■ **Prompt**
The lines from the start of the listing through the line containing "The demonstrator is" should be printed exactly, and no other lines should be printed.

..............................

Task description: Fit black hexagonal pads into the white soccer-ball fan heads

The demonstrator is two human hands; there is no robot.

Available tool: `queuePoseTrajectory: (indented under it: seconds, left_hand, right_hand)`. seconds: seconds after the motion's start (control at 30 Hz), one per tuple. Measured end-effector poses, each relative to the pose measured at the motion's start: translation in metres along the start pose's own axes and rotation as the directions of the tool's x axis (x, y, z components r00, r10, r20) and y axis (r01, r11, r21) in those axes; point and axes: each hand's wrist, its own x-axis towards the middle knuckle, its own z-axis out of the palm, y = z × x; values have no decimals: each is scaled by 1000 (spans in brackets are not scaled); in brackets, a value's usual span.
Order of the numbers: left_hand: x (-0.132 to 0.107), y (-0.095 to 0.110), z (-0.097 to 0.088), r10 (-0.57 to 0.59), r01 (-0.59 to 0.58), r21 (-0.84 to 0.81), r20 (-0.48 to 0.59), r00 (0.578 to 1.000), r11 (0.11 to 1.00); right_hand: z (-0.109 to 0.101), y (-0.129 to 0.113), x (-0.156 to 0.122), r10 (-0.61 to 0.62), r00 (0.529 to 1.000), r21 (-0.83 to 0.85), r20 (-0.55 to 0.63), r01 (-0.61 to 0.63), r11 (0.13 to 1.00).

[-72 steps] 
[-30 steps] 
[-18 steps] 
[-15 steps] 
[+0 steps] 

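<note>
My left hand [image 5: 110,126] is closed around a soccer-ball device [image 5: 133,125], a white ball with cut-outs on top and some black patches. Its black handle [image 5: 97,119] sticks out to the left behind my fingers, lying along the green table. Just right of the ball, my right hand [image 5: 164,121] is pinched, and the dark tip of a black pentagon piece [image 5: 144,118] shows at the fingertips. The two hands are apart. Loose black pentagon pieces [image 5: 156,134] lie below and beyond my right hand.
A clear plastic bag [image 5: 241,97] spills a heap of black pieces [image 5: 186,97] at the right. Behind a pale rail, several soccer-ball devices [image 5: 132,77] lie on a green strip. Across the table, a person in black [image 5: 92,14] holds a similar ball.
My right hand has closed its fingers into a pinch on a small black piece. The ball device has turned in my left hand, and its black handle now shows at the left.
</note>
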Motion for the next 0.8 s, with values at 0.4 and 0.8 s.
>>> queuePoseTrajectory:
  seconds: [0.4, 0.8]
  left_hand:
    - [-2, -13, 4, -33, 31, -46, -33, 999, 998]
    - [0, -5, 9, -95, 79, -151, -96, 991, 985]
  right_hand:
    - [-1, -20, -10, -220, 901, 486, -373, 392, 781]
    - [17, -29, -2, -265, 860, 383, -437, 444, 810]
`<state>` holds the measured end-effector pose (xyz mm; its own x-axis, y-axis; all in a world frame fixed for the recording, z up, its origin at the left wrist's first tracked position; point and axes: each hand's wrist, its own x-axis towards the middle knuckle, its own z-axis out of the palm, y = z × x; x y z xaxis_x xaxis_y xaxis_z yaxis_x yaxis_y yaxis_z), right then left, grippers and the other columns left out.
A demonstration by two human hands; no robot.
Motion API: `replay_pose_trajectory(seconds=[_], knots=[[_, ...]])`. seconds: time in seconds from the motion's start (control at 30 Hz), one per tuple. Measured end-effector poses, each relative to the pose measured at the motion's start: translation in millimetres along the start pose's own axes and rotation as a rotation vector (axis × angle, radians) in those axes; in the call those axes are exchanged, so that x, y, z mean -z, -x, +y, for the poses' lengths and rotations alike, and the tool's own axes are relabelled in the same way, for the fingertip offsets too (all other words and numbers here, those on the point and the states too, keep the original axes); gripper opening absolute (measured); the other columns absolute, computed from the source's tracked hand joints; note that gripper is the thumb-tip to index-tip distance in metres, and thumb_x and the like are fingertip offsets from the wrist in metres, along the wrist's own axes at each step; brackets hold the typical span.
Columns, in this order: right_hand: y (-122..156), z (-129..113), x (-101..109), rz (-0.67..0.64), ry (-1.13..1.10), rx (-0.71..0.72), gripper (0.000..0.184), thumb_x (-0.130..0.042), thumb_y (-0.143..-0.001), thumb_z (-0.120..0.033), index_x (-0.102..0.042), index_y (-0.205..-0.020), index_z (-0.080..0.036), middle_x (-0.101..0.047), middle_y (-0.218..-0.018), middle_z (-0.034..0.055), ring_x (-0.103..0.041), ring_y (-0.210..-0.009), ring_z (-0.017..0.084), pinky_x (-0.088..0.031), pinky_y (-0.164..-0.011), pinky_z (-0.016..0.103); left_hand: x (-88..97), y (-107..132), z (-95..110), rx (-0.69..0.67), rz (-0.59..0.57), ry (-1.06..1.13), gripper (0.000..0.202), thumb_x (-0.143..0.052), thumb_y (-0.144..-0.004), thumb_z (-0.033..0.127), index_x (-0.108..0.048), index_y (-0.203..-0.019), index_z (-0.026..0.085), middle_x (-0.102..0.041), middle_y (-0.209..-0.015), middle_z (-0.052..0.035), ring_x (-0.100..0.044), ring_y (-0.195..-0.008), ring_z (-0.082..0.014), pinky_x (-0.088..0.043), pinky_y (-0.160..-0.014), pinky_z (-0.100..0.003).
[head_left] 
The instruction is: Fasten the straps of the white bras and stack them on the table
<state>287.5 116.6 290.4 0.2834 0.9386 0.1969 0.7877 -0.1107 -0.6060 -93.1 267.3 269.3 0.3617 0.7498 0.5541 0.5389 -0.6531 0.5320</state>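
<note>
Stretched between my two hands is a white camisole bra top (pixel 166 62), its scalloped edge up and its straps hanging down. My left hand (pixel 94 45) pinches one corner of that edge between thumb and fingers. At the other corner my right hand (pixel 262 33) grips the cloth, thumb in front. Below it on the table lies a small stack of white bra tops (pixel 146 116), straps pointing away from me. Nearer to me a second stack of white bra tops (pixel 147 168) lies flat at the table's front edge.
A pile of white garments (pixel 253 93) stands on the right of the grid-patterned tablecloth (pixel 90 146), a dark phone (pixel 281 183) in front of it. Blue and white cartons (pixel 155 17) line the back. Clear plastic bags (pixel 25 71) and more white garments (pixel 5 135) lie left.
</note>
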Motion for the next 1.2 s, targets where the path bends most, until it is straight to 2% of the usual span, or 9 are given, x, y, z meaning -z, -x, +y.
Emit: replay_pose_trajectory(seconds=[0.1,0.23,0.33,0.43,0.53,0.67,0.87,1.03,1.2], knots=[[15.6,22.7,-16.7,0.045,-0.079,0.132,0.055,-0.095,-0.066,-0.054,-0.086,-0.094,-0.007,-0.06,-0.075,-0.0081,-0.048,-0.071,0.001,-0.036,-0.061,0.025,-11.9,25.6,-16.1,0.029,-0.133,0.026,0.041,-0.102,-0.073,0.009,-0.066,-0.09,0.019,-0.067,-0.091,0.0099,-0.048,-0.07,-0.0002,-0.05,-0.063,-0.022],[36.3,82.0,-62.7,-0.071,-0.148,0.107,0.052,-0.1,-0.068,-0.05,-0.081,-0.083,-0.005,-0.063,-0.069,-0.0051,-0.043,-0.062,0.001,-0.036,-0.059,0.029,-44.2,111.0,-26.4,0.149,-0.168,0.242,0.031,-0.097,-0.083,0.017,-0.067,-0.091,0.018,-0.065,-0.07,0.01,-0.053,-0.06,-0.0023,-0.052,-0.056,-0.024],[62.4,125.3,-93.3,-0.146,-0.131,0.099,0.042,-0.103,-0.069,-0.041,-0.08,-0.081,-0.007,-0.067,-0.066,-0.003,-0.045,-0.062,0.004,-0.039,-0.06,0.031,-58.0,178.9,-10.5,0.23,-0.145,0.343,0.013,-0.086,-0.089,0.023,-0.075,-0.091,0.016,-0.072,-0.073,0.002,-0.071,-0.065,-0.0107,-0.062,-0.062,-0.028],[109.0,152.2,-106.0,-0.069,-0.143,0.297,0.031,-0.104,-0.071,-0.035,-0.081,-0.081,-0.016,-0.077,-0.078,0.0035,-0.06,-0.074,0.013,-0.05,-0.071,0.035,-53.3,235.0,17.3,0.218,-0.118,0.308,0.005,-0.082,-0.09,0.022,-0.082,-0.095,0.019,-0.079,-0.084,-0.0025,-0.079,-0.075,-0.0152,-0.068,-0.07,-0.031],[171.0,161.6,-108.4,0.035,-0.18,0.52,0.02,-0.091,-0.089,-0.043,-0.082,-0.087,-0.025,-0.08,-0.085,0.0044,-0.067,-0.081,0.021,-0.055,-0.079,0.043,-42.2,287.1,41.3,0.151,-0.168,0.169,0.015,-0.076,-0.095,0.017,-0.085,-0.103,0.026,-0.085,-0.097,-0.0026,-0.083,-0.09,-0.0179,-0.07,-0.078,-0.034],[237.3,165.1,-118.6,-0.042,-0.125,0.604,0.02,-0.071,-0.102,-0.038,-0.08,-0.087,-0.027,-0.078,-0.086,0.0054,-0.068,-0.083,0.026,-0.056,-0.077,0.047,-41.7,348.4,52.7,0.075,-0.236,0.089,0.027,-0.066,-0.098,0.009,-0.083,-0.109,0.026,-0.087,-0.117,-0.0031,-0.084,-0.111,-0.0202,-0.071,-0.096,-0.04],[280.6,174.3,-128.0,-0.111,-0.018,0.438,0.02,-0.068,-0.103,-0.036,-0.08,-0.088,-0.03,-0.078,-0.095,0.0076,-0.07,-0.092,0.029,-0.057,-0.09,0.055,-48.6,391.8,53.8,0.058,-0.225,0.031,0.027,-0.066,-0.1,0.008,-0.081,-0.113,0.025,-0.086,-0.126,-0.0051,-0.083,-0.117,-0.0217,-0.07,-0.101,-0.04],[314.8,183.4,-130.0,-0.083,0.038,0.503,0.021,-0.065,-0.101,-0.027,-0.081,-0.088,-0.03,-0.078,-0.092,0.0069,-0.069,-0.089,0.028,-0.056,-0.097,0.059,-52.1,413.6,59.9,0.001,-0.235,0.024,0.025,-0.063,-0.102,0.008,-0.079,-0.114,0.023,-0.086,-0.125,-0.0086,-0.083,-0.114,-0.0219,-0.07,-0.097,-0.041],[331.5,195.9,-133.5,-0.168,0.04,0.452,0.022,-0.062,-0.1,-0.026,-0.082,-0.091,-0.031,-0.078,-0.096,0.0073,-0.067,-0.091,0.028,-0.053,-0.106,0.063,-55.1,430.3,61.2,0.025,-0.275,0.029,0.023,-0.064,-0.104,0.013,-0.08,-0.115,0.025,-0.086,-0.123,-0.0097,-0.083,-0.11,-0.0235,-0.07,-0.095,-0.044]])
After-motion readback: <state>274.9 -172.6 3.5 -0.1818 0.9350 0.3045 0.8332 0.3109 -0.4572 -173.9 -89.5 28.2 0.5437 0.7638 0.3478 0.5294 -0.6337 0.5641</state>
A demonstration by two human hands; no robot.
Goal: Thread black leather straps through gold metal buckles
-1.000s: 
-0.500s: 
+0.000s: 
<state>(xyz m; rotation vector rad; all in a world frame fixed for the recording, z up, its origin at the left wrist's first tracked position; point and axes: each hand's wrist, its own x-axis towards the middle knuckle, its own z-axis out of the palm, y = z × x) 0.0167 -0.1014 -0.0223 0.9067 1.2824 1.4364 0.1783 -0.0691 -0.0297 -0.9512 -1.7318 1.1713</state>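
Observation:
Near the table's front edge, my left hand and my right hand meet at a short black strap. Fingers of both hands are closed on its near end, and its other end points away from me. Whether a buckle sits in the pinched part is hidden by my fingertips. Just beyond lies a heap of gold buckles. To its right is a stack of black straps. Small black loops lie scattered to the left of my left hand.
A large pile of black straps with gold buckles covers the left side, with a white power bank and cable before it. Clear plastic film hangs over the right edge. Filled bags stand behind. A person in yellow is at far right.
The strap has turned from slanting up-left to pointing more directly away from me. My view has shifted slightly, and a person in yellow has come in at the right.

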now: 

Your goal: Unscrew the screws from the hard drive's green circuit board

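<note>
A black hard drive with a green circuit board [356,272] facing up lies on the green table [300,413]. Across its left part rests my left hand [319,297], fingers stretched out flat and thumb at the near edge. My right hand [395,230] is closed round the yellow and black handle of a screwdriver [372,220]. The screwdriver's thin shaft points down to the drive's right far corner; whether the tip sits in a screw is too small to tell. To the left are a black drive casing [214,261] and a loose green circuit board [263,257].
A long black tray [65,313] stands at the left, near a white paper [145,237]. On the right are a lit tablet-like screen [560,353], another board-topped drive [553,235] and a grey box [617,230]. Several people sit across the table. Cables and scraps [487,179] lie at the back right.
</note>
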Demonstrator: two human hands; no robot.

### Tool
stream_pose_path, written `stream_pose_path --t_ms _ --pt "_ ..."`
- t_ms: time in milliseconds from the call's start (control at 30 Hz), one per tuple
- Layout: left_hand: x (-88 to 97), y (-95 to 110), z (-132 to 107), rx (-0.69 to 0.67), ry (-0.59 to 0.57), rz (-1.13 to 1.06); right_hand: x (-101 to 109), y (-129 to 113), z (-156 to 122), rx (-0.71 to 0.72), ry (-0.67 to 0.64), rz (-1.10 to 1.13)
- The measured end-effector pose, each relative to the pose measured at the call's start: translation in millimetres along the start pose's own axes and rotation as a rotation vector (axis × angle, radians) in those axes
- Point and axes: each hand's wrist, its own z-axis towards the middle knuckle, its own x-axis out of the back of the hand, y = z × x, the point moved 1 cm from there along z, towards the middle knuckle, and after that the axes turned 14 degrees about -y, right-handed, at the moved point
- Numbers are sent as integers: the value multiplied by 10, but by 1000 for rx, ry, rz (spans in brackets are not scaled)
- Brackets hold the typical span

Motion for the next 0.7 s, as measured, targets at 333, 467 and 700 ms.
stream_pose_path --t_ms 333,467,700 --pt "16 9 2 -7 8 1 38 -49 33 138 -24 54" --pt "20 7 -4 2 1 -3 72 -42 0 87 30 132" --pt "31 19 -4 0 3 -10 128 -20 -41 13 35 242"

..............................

■ **Exercise answer**
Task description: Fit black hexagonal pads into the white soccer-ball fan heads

The demonstrator is two human hands; there is no robot.

The exercise asks for nothing more.